Auch der Baustil von finnischen Häusern muss möglicherweise überdacht werden, denn bisher sind vor allem ältere Gebäude unzureichend mit Lüftungen ausgestattet und eher darauf ausgerichtet, Wärme zu speichern und Kälte abzuhalten. Hinzu kommt die Gefahr durch Stürme und Hochwasser – in Helsinki ist etwa der Neubau von Gebäuden nur noch ab einer Höhe von drei Metern über dem Meeresspiegel zulässig. Zur Ableitung von anfallendem Niederschlagswasser sind zudem neue Maßnahmen geplant, um die bestehenden Strukturen bei Starkregen zu entlasten und zu verhindern, dass Straßen und Keller überflutet werden.
Vorsichtiger Optimismus
Mikael Hildén vom finnischen Umweltzentrum Syke ist jedoch überzeugt, dass Finnland vergleichsweise gut auf die kommenden Entwicklungen vorbereitet ist. „In den letzten Jahren hat sich die Situation deutlich gebessert. Die Behörden sind sich der Probleme schon länger bewusst, und nun widmen auch die Unternehmen dem Thema mehr Aufmerksamkeit.

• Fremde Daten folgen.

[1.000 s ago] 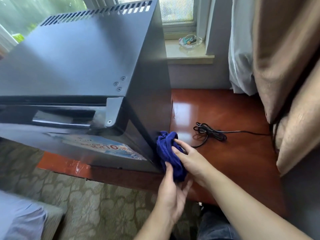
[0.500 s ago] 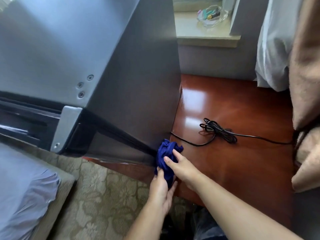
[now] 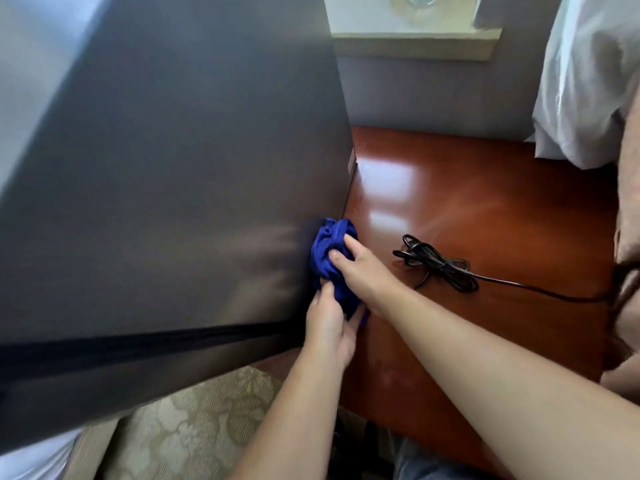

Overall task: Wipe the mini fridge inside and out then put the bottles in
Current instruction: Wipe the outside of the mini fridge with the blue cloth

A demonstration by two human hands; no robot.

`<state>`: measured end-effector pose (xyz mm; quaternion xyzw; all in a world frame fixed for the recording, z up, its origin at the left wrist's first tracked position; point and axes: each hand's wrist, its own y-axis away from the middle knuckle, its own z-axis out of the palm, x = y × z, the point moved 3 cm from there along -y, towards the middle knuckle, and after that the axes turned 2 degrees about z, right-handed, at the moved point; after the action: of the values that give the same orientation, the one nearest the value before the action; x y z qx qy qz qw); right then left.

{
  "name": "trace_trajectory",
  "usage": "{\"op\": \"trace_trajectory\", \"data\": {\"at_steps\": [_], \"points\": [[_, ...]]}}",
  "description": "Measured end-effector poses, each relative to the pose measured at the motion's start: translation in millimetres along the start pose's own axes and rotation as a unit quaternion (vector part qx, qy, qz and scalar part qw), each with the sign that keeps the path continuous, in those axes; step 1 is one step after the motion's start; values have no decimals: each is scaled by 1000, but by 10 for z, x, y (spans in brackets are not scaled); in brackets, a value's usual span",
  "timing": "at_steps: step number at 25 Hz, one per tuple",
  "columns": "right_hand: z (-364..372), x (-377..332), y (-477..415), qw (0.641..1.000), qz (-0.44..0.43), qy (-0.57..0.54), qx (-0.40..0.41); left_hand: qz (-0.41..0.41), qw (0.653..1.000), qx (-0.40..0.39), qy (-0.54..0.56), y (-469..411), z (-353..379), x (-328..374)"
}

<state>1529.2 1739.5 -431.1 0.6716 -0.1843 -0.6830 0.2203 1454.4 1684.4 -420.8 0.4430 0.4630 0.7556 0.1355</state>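
Head view, frame centre: the right hand point(image 3: 360, 268) curls over the top of the crumpled blue cloth point(image 3: 327, 251) and the left hand point(image 3: 330, 327) grips its lower end. They hold it against the side of the dark grey metal mini fridge point(image 3: 173, 168), near its bottom edge. To the right is the bare glossy red-brown wooden table point(image 3: 485, 334), with a coiled black cable point(image 3: 440, 265) nearby.

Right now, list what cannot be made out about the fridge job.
Head view only.
- Mini fridge: front and inside turned away; only a blurred side shows.
- Bottles: none in frame.
- Blue cloth: underside covered by left hand and right hand.
- Black cord: far end passes behind the curtain.
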Motion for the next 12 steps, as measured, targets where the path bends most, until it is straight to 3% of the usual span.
{"op": "trace_trajectory", "data": {"at_steps": [8, 12], "points": [[-564, -569, -875, 995, -56, 51, 64, 16, 999, -34, -7, -638, 1088, 304], [-721, -600, -1086, 994, -65, 68, 46, 20, 999, -25, 5, -789, 1241, 312]]}}
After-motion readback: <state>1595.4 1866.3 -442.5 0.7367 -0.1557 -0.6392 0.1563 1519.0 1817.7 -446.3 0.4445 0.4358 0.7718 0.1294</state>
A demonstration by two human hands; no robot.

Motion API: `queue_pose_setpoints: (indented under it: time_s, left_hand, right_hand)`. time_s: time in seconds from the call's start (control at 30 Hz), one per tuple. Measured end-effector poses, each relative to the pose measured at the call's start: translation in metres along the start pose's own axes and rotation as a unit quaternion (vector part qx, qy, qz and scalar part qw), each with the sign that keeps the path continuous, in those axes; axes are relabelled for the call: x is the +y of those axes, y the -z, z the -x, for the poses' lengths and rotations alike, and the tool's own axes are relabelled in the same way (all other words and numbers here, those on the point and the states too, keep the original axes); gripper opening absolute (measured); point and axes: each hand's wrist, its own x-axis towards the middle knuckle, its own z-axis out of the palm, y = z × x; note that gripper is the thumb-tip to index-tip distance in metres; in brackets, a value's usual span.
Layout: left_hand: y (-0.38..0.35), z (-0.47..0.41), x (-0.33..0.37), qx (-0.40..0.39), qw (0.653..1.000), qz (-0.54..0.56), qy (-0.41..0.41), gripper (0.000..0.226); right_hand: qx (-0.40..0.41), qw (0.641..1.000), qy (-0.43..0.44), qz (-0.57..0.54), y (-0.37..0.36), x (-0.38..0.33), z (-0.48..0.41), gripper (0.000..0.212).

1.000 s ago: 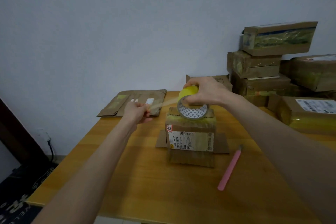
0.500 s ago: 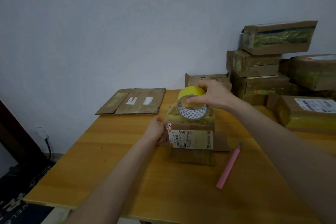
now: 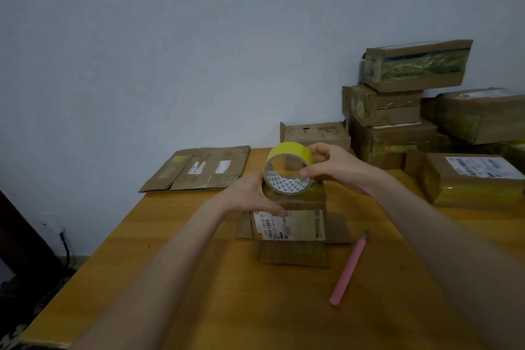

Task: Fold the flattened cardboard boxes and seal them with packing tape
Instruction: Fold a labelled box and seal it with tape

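Right hand grips the tape roll atop the box, left hand clasps its corner. Sealed boxes piled right of it, flattened cardboard left of it waits.

**boxguy:** so what's the room like?

**tapefan:** pretty bare tbh. A plain pale grey-blue wall runs right behind the far edge of the wooden surface, which is a warm yellow-orange. The light's dim and flat, and the shadows are soft.

**boxguy:** anything off the left edge?

**tapefan:** a dark slanted panel of some furniture, can't tell what. There's a white plug low on the wall with a black cable hanging down. Below that is a dark mat with pale markings.
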Motion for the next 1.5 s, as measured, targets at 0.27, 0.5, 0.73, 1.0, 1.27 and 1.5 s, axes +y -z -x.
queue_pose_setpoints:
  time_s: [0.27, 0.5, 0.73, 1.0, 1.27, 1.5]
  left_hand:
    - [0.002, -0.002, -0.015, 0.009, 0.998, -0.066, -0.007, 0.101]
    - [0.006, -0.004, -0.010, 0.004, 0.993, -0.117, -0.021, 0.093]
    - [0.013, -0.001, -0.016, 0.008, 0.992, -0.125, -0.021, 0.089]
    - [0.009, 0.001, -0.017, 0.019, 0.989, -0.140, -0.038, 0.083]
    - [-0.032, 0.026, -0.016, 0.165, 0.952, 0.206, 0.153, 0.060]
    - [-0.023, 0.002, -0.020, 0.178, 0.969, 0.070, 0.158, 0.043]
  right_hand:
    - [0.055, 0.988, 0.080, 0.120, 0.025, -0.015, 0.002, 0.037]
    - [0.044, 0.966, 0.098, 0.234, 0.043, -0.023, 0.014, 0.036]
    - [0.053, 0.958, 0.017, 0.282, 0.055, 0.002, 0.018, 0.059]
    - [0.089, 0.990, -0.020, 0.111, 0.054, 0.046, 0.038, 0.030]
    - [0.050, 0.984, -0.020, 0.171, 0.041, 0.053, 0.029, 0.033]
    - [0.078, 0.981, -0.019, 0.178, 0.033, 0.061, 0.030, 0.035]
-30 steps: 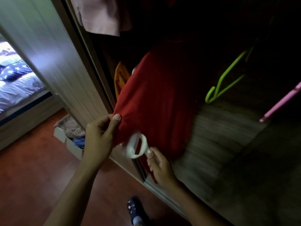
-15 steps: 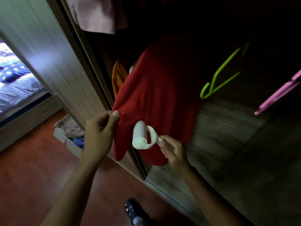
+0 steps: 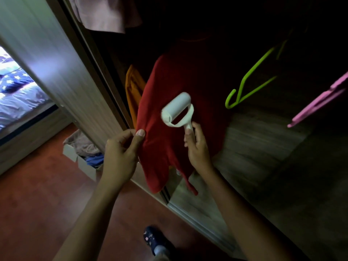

Die Folgen des Klimawandels lassen sich nicht mehr auslagern. Stattdessen müssen fast alle Branchen überlegen, wie sie mit ihnen umgehen“, erklärte er im August gegenüber
Helsingin Sanomat. „Alles in allem sind wir im Vergleich zu anderen Ländern noch in einer günstigen Situation.“
Wie in den übrigen nordischen Ländern wechselt auch das Wetter in Finnland schnell. Der nächste Sommer könnte also schon ganz anders aussehen. Allgemein ist es schwer, einzelne Wetterphänomene mit dem globalen Klimawandel in Verbindung zu bringen. Ein Trend ist jedoch auch für Finnland erkennbar – und die Erfahrungen und darauf aufbauenden Entscheidungen von heute tragen wesentlich dazu bei, wie gut das Land für die Zukunft vorbereitet sein wird.